Bram Lane, a pensioner who had three children, and his son Chris were found dead in the basement of their local rugby club in Tewkesbury, scene of some of the worst flooding after last weekend's storms.

Investigators believe the two men were either overwhelmed by fumes from the petrol-driven pump they were using or electrocuted as they worked to clear the water.

Friends described them as "linchpins" of the community who lived for their sport. They were among 12 volunteers who had gone to assess the scale of the damage at Tewkesbury RFC on Wednesday night. Their bodies were found yesterday morning.

Mandy Masters, a neighbour, said Mr Lane Snr was director and treasurer of the club, known as the Tewkesbury Tigers. He helped set up the club and played for it. "He was just the sort of man who would go down there to sort things out - the club was his life. He was the real linchpin. It is going to be a massive loss as he kept it all going tickety-boo," she said.

"He was a real old-school gentleman. He was tall, very elegant, very helpful, very friendly and very knowledgeable about Tewkesbury as well as the game - he was lovely," she added.

They are the first confirmed deaths linked to the flood. Fears have been mounting in the historic market town since Saturday night when 19-year-old Mitchell Taylor disappeared on his way to work. He has still not been found.

The latest tragedy comes as more than 350,000 people in Gloucestershire prepare to spend their seventh day without fresh running water.

Hilary Benn, the Secretary of State for the Environment, told MPs that as many as 15,000 homes may have been flooded in recent days.

Mr Benn updated the Cabinet on the floods when ministers met at Chequers yesterday before visiting Oxford, where homeowners have staged protests calling on the Government to improve flood defences in the area.

Mr Benn conceded there had been problems getting enough tankers to refill the 900 bowsers set up in Gloucestershire to supply fresh water. But there was some relief.

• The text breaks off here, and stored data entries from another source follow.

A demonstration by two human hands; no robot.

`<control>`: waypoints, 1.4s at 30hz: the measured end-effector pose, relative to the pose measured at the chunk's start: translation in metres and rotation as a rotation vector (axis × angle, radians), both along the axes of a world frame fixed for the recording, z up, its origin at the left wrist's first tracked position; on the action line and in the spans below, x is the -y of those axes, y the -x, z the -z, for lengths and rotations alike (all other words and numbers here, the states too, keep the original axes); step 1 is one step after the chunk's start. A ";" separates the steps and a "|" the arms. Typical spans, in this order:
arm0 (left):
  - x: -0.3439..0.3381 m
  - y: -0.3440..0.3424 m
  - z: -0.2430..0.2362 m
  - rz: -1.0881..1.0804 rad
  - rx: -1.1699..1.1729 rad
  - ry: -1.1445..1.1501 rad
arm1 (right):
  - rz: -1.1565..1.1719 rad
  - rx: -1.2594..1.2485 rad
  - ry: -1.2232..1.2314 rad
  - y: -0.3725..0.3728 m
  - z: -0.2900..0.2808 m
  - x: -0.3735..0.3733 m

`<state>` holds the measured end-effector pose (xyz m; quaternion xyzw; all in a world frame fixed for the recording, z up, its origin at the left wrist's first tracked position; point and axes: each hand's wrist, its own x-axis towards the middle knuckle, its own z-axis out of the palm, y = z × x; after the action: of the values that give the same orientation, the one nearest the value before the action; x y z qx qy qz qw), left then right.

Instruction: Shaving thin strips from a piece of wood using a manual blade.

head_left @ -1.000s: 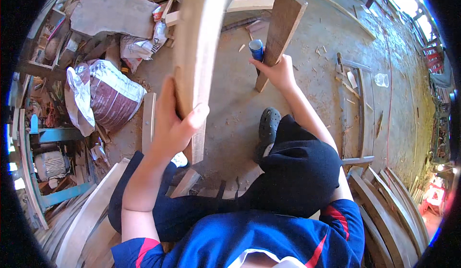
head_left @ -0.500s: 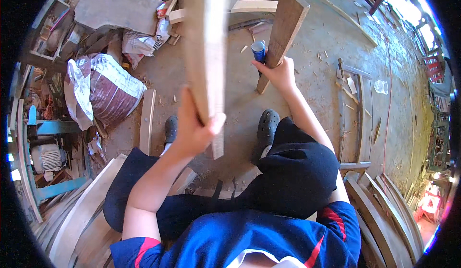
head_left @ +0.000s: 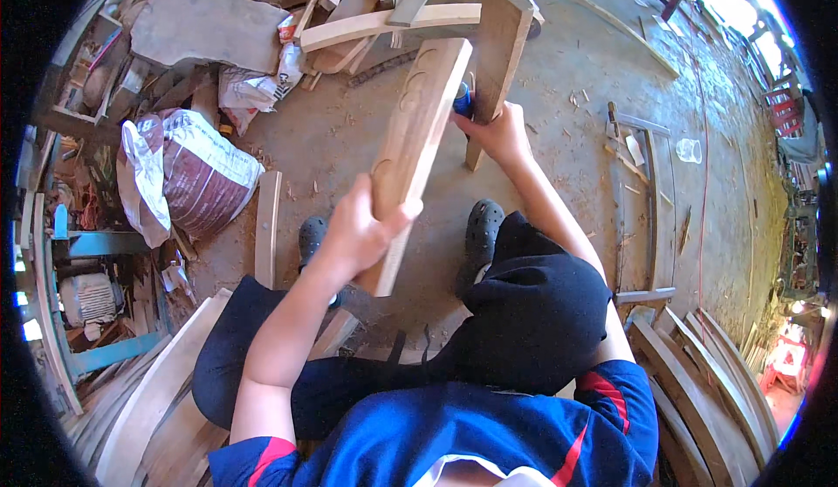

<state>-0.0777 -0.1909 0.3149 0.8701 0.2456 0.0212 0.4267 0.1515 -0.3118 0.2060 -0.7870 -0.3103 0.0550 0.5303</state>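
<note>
My left hand [head_left: 360, 229] is closed around the lower part of a pale, thick wooden board [head_left: 419, 133], which tilts up to the right. Shallow curved marks run along the board's left face. Ahead and to the right, my right hand [head_left: 499, 133] grips a darker, tapered wooden piece [head_left: 504, 46] near its narrow lower end. Just left of that piece, by my right thumb, shows a small blue cylinder [head_left: 462, 100], partly hidden behind the pale board. I cannot tell whether my right hand also holds it.
Wood pieces [head_left: 397, 20] lie piled at the far side, beside a flat grey slab [head_left: 205, 24]. A full brown-and-white sack [head_left: 205, 168] stands at left. A wooden frame [head_left: 656, 216] and a clear plastic cup [head_left: 689, 150] lie at right. Curved planks [head_left: 690, 373] are stacked near me.
The pale board in my left hand has swung from upright to leaning right, its top dropping toward the darker piece. My right hand and the darker piece have shifted slightly left.
</note>
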 end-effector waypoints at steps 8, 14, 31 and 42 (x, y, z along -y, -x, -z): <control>0.010 -0.001 0.006 -0.091 0.614 0.153 | 0.013 0.079 -0.045 -0.002 0.009 0.005; -0.001 0.002 0.000 0.016 0.161 0.096 | 0.012 0.100 -0.063 -0.008 0.006 0.008; 0.012 0.002 0.013 -0.163 0.657 0.199 | 0.095 0.054 0.008 -0.007 0.001 0.015; 0.019 0.000 0.003 -0.141 0.585 0.227 | 0.096 0.009 0.063 -0.010 0.005 0.017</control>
<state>-0.0774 -0.2101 0.3120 0.7549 0.1731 0.2725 0.5709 0.1615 -0.3289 0.2012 -0.8174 -0.2729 0.0357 0.5061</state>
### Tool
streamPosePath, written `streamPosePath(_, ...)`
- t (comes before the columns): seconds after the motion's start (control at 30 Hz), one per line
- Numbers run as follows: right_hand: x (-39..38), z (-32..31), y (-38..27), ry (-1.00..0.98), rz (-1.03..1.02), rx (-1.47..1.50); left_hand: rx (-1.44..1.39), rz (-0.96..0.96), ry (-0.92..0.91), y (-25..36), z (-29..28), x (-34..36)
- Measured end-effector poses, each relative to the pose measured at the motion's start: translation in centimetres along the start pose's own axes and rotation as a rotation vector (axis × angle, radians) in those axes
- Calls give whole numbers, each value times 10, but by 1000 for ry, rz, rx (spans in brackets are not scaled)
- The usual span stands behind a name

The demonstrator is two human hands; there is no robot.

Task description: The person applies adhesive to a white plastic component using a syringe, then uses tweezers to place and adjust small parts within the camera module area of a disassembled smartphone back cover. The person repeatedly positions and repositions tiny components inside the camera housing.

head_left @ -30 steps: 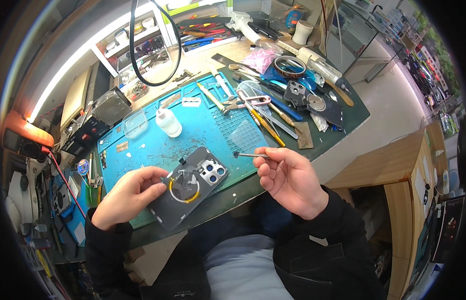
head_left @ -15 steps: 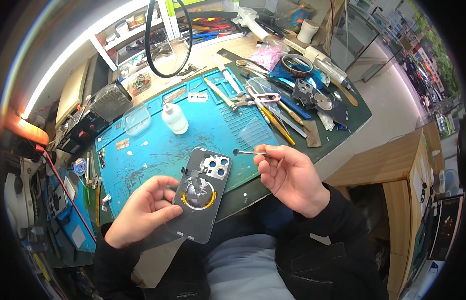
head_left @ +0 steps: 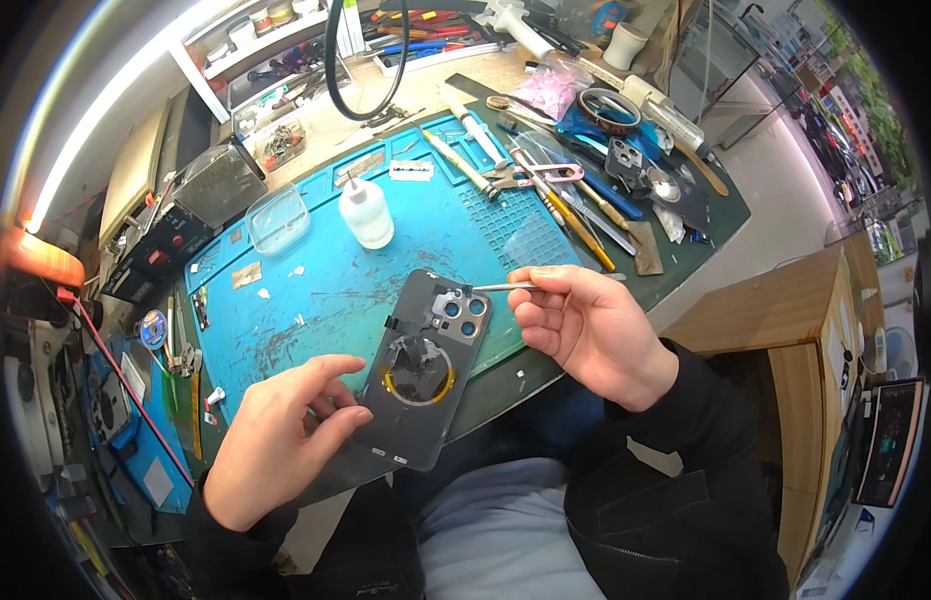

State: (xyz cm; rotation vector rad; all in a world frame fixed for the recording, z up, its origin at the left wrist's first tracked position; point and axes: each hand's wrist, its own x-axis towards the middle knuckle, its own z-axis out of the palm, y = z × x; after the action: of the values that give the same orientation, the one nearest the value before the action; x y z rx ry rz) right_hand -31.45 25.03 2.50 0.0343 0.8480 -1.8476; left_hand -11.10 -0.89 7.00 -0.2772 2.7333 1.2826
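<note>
A dark phone back panel (head_left: 406,425), with three camera rings and a torn-looking round patch ringed in yellow, lies slanted over the mat's near edge. My left hand (head_left: 276,430) is at its left side, fingers spread, thumb tip at the panel's edge. My right hand (head_left: 596,335) pinches slim metal tweezers (head_left: 506,287) between thumb and fingers. Their tip is over the panel's upper end, beside the camera rings, at a small dark piece (head_left: 467,291). A dark tab (head_left: 394,322) sticks out from the panel's left edge.
On the blue work mat (head_left: 316,300) stand a white dropper bottle (head_left: 367,215) and a clear plastic tray (head_left: 278,220). Pliers, brushes and long tools crowd the far right, near a tape roll (head_left: 608,110). A black cable loop (head_left: 331,75) hangs above the bench.
The tweezers' tip has come from right of the panel to its camera end with the small dark piece. My left fingers have loosened from the panel. The view has shifted slightly.
</note>
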Motion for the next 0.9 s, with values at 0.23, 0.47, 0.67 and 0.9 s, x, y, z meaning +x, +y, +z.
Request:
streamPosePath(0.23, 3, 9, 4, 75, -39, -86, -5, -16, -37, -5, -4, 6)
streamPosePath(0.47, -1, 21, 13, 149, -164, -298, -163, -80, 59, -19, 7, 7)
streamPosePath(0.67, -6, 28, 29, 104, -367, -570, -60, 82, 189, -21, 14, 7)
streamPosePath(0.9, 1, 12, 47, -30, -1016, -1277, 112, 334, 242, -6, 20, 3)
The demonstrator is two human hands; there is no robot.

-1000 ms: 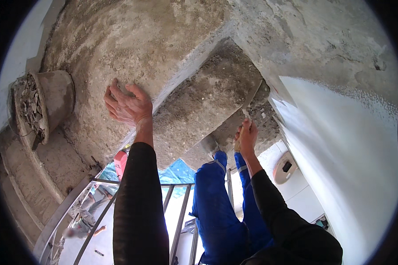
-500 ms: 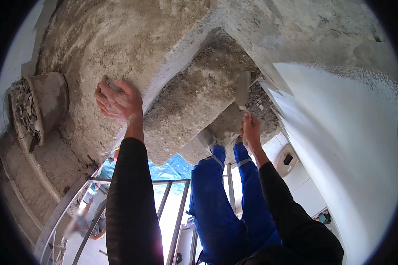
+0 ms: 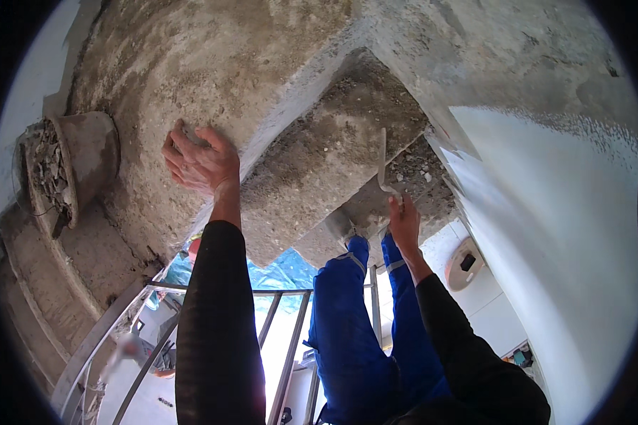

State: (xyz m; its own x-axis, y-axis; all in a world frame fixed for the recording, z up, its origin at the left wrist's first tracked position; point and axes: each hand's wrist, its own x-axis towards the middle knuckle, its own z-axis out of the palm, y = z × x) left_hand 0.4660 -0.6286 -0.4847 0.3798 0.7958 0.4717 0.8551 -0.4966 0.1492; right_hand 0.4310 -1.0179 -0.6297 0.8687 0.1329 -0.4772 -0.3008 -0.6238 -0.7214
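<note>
Against rough concrete [image 3: 312,163], upright trowel [image 3: 383,159]

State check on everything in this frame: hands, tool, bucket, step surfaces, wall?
left hand: flat on the rough concrete, holds nothing
right hand: shut on the trowel handle
trowel: blade edge-on against the step face
bucket: full of rubble
white wall: smooth, plastered
metal railing: in place, behind the arms
</note>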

It was announced that 20 million litres of water was to be fed into the Tewkesbury system to allow residents to flush their lavatories and wash.

Meanwhile, the Environment Agency said the threat to towns and villages along the Thames was lessening after days of anxiety. But it said limited flooding downriver from Caversham, near Reading, to Shepperton, including parts of Henley and Marlow, was "probably unavoidable".

David Cameron, the Tory leader, who has been criticised for visiting Rwanda at the height of the crisis which affected his own constituency, Witney, visited homes affected by the flooding. He called for a special Army unit to be put on permanent stand-by to deal with national emergencies such as floods, terror attacks and outbreaks of disease.

Gloucestershire's director of public heath, Dr Shona Arora, played down the health risks associated with contact with flood waters, such as dysentry and cholera. She said there had not been "any notable increase" in stomach bugs or similar infections so far.